TRY IT: Only the lines from the top of the following listing through the line with "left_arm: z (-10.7" belong in your answer, exactly as written.
--- START ---
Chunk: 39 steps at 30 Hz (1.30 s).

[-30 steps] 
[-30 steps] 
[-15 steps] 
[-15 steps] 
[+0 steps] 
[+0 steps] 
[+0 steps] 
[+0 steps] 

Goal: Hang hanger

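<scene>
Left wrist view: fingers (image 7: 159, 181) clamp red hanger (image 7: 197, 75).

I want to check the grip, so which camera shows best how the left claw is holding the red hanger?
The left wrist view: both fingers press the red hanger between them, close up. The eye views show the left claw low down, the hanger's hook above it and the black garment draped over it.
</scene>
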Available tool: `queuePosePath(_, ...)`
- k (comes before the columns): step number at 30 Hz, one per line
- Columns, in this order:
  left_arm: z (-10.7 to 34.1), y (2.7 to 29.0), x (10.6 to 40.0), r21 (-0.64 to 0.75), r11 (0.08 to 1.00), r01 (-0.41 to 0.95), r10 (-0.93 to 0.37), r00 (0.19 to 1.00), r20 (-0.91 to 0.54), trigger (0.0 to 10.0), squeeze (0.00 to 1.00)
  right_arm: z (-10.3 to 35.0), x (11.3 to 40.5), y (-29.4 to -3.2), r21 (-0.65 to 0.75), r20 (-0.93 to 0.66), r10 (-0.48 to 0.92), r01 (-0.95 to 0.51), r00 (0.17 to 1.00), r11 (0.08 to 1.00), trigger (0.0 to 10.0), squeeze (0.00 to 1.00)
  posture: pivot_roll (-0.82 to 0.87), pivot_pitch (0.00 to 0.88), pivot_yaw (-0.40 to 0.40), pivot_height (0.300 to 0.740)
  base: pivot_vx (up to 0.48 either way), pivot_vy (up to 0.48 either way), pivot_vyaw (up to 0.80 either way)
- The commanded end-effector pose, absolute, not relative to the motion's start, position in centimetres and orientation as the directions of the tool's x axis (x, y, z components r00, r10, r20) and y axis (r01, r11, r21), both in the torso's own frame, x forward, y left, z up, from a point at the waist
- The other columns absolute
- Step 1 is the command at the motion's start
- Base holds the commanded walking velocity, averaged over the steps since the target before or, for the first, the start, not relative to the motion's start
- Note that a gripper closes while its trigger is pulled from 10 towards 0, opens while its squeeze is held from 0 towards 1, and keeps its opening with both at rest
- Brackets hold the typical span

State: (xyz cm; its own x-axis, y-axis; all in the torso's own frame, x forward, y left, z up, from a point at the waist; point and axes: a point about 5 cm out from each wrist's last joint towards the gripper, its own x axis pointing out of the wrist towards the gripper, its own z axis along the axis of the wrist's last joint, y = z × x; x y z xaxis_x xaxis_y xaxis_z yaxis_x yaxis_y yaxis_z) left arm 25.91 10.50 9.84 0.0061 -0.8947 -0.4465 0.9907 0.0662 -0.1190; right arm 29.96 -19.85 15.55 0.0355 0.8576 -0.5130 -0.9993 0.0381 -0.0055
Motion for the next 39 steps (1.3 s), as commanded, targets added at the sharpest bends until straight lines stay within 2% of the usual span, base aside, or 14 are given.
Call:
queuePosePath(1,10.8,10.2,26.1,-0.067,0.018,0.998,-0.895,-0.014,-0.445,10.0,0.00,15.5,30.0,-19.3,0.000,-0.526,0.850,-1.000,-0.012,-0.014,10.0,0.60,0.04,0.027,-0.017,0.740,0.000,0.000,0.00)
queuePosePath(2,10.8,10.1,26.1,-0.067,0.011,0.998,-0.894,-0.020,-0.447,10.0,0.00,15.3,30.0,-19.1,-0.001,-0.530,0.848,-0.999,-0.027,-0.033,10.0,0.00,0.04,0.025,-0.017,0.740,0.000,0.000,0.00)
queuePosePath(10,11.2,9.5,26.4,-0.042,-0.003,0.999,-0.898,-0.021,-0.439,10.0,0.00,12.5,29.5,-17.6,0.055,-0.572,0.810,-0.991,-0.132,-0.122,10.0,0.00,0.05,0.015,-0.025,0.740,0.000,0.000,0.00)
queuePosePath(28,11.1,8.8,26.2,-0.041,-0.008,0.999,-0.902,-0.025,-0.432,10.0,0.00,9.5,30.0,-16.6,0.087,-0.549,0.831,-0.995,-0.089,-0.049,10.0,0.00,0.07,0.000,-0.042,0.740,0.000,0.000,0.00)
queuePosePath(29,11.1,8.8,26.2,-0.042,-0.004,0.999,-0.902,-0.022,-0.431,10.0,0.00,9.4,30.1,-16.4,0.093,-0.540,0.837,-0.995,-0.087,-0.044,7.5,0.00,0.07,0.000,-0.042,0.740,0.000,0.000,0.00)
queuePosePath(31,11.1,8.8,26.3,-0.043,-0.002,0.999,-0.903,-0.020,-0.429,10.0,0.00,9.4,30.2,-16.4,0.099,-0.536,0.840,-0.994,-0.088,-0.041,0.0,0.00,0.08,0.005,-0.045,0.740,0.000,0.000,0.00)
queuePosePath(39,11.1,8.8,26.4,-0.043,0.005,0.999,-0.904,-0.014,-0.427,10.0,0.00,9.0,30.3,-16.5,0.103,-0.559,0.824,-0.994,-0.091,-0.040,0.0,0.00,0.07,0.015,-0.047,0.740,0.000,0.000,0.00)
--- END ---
FINAL ANSWER:
Chunk: 39 steps at 30 Hz (1.30 s).

[-30 steps] 
[-30 steps] 
[-15 steps] 
[-15 steps] 
[+0 steps] 
[+0 steps] 
[+0 steps] 
[+0 steps] 

Goal: Hang hanger

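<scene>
Left wrist view: fingers (image 7: 159, 181) clamp red hanger (image 7: 197, 75).

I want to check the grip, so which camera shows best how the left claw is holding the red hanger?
The left wrist view: both fingers press the red hanger between them, close up. The eye views show the left claw low down, the hanger's hook above it and the black garment draped over it.
</scene>
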Available tool: `queuePosePath(_, ...)`
- k (comes before the columns): step number at 30 Hz, one per line
- Columns, in this order:
  left_arm: z (-10.7 to 34.1), y (2.7 to 29.0), x (10.6 to 40.0), r21 (-0.64 to 0.75), r11 (0.08 to 1.00), r01 (-0.41 to 0.95), r10 (-0.93 to 0.37), r00 (0.19 to 1.00), r20 (-0.91 to 0.54), trigger (0.0 to 10.0), squeeze (0.00 to 1.00)

That's the full output for the exercise.